> **The task**
For this exercise, return exactly the lines of the material below that begin at the one with "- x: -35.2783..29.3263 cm" and stop after the one with "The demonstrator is".

> **Information given**
^^^^
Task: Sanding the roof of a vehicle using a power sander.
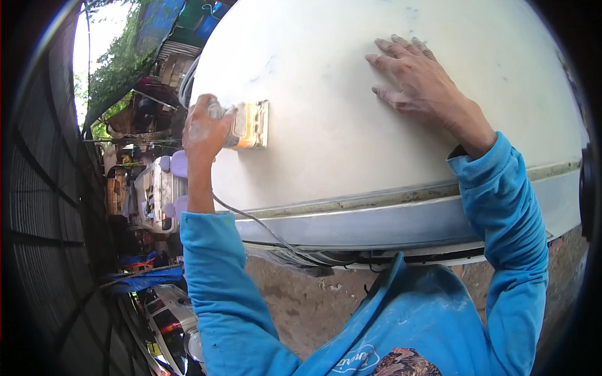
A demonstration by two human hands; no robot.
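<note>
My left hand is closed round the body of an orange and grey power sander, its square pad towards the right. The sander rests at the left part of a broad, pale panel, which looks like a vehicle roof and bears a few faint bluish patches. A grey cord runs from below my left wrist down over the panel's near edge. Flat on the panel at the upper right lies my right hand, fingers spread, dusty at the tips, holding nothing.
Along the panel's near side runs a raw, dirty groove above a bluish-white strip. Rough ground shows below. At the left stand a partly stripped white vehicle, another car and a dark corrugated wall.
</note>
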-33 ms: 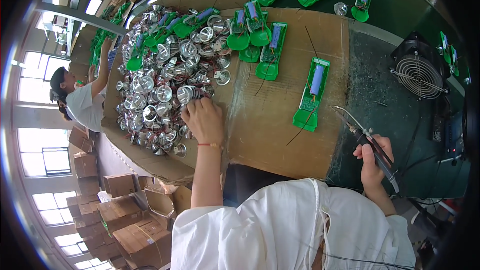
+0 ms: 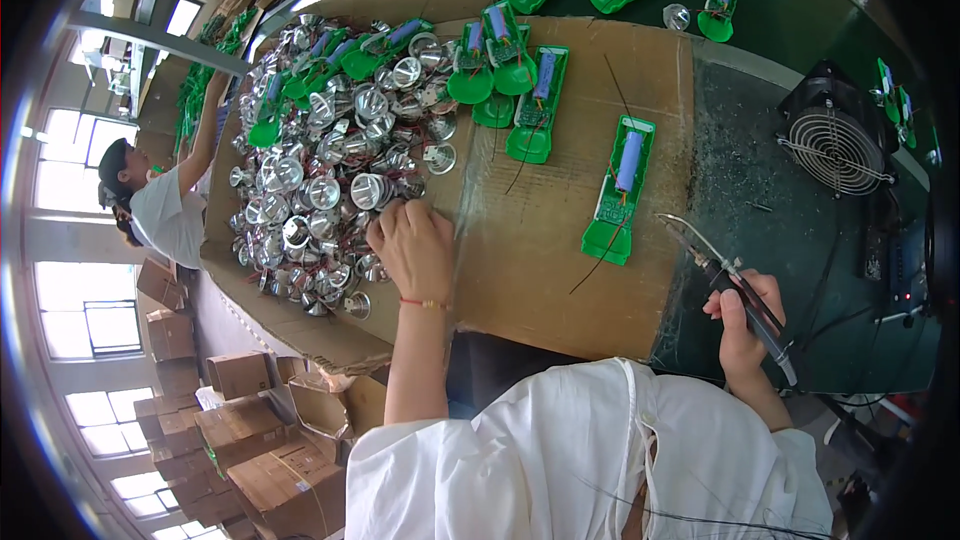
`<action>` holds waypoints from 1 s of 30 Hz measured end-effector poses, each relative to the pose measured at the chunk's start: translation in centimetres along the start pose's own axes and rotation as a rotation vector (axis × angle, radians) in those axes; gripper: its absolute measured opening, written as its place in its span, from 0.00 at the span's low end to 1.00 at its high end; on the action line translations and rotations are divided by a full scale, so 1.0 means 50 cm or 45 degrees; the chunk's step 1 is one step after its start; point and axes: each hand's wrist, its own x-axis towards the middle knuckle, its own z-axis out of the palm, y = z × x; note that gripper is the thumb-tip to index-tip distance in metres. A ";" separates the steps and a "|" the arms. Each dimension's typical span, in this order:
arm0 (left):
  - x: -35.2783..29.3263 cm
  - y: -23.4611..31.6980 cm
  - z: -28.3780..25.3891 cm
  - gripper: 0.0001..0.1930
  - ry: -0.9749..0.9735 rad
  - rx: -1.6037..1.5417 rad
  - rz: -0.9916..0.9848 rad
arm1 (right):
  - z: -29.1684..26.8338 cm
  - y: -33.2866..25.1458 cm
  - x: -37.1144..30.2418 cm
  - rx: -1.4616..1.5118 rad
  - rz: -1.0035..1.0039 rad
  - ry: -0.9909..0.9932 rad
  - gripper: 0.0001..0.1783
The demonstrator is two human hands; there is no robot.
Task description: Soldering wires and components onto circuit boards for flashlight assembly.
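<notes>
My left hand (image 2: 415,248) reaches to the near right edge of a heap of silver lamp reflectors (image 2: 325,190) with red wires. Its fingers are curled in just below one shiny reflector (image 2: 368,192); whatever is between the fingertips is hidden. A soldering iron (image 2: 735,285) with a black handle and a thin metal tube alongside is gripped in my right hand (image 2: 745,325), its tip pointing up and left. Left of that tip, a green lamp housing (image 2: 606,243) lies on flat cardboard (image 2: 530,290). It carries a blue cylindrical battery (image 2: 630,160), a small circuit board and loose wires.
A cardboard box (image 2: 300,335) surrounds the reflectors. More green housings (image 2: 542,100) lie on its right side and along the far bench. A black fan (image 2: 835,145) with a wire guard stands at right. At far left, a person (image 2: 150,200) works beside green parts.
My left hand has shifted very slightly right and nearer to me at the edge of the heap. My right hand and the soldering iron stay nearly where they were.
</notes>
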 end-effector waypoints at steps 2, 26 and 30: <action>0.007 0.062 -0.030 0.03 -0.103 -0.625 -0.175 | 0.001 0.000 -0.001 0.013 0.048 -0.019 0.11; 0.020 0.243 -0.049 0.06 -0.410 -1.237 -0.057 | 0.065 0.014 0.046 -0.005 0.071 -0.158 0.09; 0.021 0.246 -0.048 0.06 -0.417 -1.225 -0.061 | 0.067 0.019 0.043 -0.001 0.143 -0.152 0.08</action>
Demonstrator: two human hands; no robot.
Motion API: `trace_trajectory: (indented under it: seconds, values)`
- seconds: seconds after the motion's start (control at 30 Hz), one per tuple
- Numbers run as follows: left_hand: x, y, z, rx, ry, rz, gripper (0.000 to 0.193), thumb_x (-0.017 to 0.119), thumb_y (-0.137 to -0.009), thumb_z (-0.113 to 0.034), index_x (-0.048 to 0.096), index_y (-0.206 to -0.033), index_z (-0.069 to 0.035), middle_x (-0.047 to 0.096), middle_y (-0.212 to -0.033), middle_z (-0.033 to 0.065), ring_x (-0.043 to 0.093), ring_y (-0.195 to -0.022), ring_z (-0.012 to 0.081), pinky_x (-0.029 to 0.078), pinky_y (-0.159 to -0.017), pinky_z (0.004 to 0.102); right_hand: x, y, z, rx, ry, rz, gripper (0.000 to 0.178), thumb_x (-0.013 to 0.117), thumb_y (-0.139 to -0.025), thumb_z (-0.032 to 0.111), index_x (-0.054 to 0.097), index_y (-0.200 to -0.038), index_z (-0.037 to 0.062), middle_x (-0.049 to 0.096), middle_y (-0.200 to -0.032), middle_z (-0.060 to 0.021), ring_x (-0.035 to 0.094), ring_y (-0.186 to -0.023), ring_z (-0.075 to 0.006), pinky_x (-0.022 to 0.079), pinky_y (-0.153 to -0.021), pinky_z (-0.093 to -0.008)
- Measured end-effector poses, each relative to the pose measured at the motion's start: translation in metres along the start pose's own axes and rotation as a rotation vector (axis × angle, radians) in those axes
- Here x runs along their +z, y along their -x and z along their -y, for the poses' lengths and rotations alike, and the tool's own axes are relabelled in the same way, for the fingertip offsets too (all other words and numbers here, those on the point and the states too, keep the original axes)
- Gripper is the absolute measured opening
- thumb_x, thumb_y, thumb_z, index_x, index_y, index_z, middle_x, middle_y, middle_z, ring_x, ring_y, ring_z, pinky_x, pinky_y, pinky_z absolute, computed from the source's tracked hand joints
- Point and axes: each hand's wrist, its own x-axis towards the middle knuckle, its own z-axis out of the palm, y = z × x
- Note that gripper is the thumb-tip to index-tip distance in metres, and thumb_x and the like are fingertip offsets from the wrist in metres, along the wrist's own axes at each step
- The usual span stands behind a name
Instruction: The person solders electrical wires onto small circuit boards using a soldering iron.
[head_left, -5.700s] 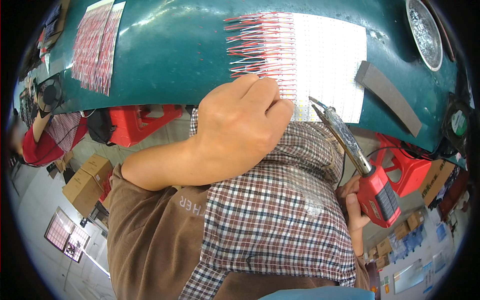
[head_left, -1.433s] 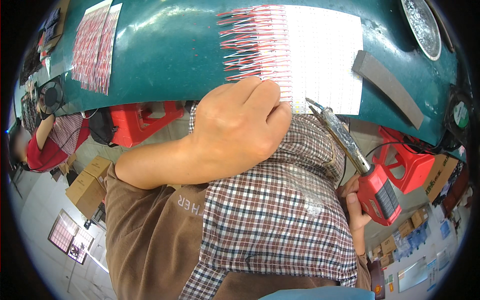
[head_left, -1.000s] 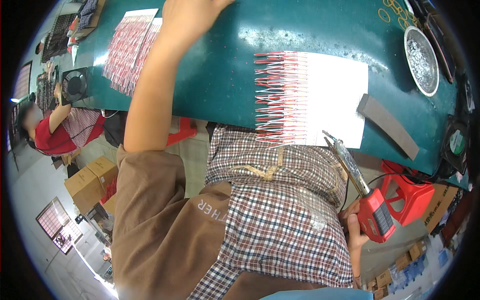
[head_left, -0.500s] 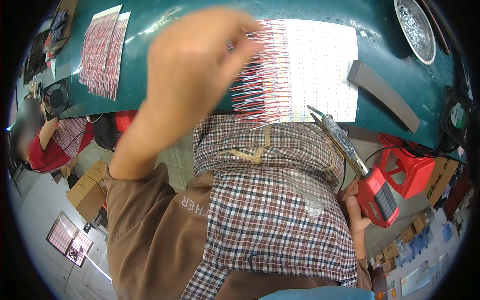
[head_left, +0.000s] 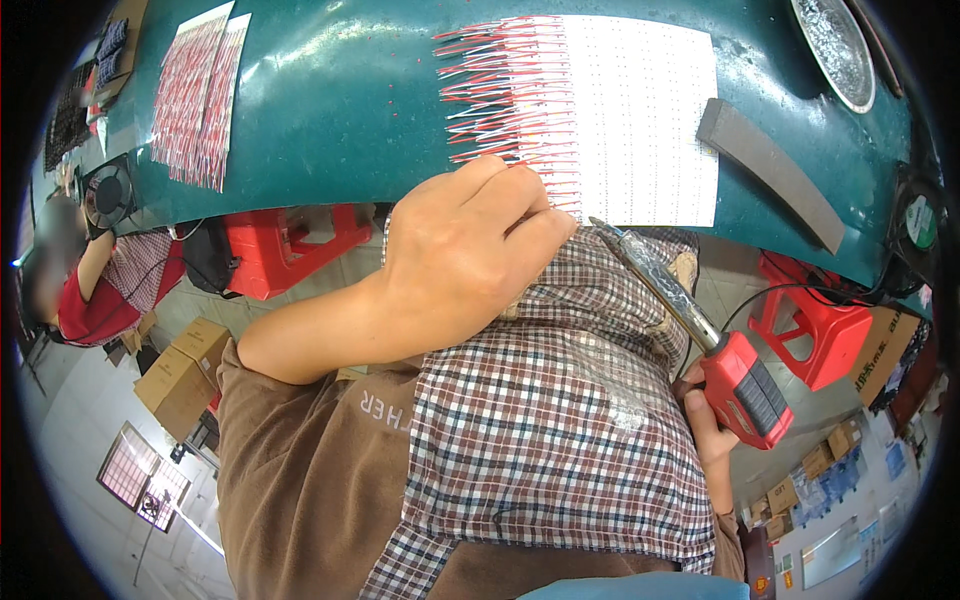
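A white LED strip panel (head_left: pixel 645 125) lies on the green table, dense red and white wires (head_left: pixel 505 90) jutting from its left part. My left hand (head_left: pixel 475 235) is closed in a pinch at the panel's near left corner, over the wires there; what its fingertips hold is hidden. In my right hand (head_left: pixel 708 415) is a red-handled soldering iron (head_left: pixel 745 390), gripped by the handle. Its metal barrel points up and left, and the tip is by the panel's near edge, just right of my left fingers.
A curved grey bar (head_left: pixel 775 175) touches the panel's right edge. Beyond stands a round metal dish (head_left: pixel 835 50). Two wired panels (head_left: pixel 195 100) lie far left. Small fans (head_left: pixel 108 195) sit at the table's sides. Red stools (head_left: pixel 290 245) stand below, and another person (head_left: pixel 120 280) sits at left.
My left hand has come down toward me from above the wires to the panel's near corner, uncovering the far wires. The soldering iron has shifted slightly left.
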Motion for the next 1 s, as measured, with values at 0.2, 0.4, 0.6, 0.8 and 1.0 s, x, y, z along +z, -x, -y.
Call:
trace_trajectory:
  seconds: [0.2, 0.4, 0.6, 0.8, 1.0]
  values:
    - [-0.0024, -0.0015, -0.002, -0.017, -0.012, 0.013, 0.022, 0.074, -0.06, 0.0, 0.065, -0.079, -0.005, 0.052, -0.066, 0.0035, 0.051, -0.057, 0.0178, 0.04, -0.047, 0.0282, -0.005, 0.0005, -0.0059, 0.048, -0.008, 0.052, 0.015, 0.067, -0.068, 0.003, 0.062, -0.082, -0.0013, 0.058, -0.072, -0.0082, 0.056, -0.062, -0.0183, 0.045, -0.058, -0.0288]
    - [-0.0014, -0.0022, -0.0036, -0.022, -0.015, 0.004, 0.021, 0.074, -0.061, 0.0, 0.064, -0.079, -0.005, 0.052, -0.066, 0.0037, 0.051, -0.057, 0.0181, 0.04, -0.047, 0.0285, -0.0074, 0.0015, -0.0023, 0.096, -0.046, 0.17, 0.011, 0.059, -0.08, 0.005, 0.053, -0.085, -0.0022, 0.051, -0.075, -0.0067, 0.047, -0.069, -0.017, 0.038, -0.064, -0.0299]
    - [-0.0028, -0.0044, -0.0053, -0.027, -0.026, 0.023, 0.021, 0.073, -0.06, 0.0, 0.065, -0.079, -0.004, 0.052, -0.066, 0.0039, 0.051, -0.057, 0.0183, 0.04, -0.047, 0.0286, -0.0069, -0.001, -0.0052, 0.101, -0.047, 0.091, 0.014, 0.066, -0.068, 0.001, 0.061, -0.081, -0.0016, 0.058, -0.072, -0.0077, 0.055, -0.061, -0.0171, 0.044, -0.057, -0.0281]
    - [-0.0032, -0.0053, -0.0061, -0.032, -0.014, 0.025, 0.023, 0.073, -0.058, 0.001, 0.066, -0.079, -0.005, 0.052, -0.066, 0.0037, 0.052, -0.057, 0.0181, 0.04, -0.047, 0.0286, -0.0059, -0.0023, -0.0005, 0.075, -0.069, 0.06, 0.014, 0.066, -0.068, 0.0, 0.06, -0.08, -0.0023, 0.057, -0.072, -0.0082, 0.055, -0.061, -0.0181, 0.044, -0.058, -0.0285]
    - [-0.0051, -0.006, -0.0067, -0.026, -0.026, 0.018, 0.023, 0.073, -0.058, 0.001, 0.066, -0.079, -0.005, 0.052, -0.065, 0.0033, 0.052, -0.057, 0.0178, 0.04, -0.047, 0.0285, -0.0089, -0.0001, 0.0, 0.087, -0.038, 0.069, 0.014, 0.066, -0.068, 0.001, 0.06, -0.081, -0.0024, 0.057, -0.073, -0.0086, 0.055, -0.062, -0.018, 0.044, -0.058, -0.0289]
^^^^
> **Written solution**
  - x: -35.2783..29.3263 cm
  - y: -23.4611..31.6980 cm
  - z: -28.3780..25.3891 cm
  - gripper: 0.0001..0.1930
  - ry: -0.9749..0.9735 rad
  - rx: -1.6037..1.5417 rad
  - rz: -0.9916..0.9848 rad
arm1 (right):
  - z: -29.1684..26.8338 cm
  - y: -33.2866..25.1458 cm
  - x: -37.1144..30.2418 cm
  - rx: -1.4616..1.5118 rad
  - rz: -1.0035..1.0039 rad
  - ry: -0.9909..0.9932 rad
  - gripper: 0.0001..0.1783
The demonstrator is two human hands; there is no robot.

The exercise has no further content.